When asked what he thought was the biggest factor in his heart attack, Michael responds knowingly, “My terrible eating habits. I would have some kind of fast food every day. As a caterer who is always around food, I ate at least 60 pieces of cheese a day. And on top of that, I nibbled on 20 pieces of bacon.” To compound the issues stemming from a diet of foods high in saturated fat, Michael was also a two-pack-a-day cigarette smoker, he says.
Stress seizures landed him back at Johns Hopkins where his doctor wrote on his chart “overworked, over stressed, and needs time off.” After his near-death experience with his heart attack he finally heeded that advice. Michael gave up cigarettes, cut his work week down to a seemingly more managable 80 hours, and stopped eating fast food.

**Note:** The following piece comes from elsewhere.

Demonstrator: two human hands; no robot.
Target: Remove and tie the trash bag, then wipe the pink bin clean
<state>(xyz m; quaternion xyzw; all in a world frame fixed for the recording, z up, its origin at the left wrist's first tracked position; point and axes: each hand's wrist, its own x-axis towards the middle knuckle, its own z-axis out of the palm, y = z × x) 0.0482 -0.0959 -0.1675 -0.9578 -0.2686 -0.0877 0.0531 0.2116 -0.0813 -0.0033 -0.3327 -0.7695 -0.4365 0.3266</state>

His education on what to eat and what not to eat came from a nutritionist at Johns Hopkins who explained that his body — due to all his traumatic health events — became hypersensitive to gluten. Michael did not take these new diet parameters lightly, and cut out carbs and soda in addition to fast food, and has since lost 60 pounds. Nowadays, he doesn’t eat until he’s overly full. In fact, most of the time he says he pushes food away at the end of a meal.
Once his cardiac problems settled down, Dr. Safi asked him to join the Cardiovascular Inflammation Reduction Trial (CIRT) and be placed on Methotrexate — a drug primarily given to breast cancer patients. This study, under the sponsorship of the Brigham & Women’s Hospital in Boston and the National Heart, Lung and Blood Institute, would show if Methotrexate could decrease inflammation contributing to heart disease. After all of the medical assistance he had received from various specialists and doctors, Michael was ecstatic at the prospect of helping others.
The five-year program being conducted at Chambersburg Hospital has 16 patients on Methotrexate, with Dr. Safi monitoring each of them. “The biggest awakening in my life was when I realized that I was close to death during my heart attack. One thing that became clear to me is my belief that I was put through all these health problems in my life for a reason — my mission on earth is not done and I respect that. There’s always someone else out there that is worse off than you. I have been granted so many great opportunities. I have to pay it forward,” Michale shares, and went on to add, “My cardiologist, Dr. Safi, is my angel”.